Have you attended the tale of Sweeney Todd? Have you ever eaten one of the worst pies in London?

For those who don’t know the story, we meet Benjamin Barker, under his alias of Sweeney Todd, upon his return after 15 years of imprisonment in Australia. He is seeking revenge on the men who exiled him, who also assaulted his wife and have imprisoned his daughter, under the pretence of caring for her. He meets Mrs Lovett, renowned for making the worst pies in London. She realises who he is and presents him with his old barber tools. After stumbling across an old apprentice, who decides to bribe Todd, he snaps and kills him. When Mrs Lovett discovers what has happened, she comes up with an idea to dispose of the body and the two end up becoming demonic business partners.

This slightly modernised version from an adaption by Christopher Bond, is performed in the round, with a revolve that is managed by the cast. And whilst it may not sound as though that could work – it really did. The costumes had been updated for this production, slightly closer to 2019 than 1880. Beadle Banford was an officer of the law, rather than just Judge Turpin’s right-hand man, and Sweeney Todd himself, favoured denim dungarees. Some of the vocabulary was slightly embellished from Stephen Sondheim’s lyrics and Hugh Wheeler’s book, but this just added more depth and hilarity to the characters, that worked very well for this small cast.

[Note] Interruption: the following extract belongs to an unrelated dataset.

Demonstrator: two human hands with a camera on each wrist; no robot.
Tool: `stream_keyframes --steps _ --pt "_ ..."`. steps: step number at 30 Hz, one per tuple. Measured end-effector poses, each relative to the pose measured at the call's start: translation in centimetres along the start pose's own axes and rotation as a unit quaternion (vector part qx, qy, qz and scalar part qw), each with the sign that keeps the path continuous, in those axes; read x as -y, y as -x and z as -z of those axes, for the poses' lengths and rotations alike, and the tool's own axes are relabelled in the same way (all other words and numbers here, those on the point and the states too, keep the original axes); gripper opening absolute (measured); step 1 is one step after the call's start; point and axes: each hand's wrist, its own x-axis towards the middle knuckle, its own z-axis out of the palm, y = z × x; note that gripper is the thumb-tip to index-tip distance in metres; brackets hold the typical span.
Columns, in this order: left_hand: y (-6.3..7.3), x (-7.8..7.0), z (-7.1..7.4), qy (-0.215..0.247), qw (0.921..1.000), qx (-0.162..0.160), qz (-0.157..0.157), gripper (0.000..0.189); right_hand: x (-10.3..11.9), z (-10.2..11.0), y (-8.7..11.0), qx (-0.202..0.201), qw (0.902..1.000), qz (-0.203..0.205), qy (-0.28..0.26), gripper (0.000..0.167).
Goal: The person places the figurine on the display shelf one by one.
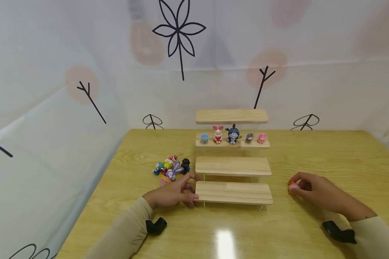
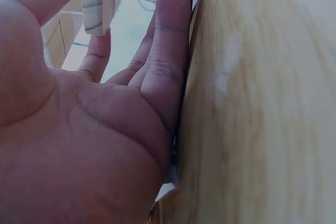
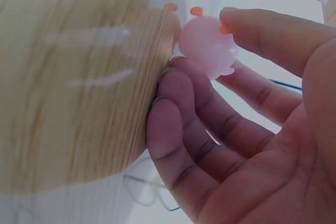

Liam Tobin, as the titular character, showed the full emotional range of the character and made you feel for all the trials and tribulations Todd has been through, whilst also appearing demonic during his massacre. Kacey Ainsworth, as Mrs Lovett, was eccentric and completely obsessed with Todd, doing anything she could to make him fall in love with her. Paul Duckworth and Mark Rice-Oxley as Judge Turpin and Beadle Banford make a formidable duo that no one in their right mind would want to cross! The young lovers, Anthony and Joanna, Brian Parry and Keziah Joseph showed us how their love can beat the odds. Dean Nolan was a fabulous villain/victim as Pirelli and worked well with Toby, played by Shiv Rabheru and Emma Dears was endearing yet annoying as the Beggar woman. Special mention must also go the four piece band, consisting of Tarek Merchant, Daisy Evans, Samantha Norman and Alex Smith, who played off the cast in certain parts of the show, as well as providing the musical interludes.

Nick Bagnall’s production is definitely worth a ticket and you should beg, steal or borrow to get yourself a ticket – just try not to cut any throats in the process!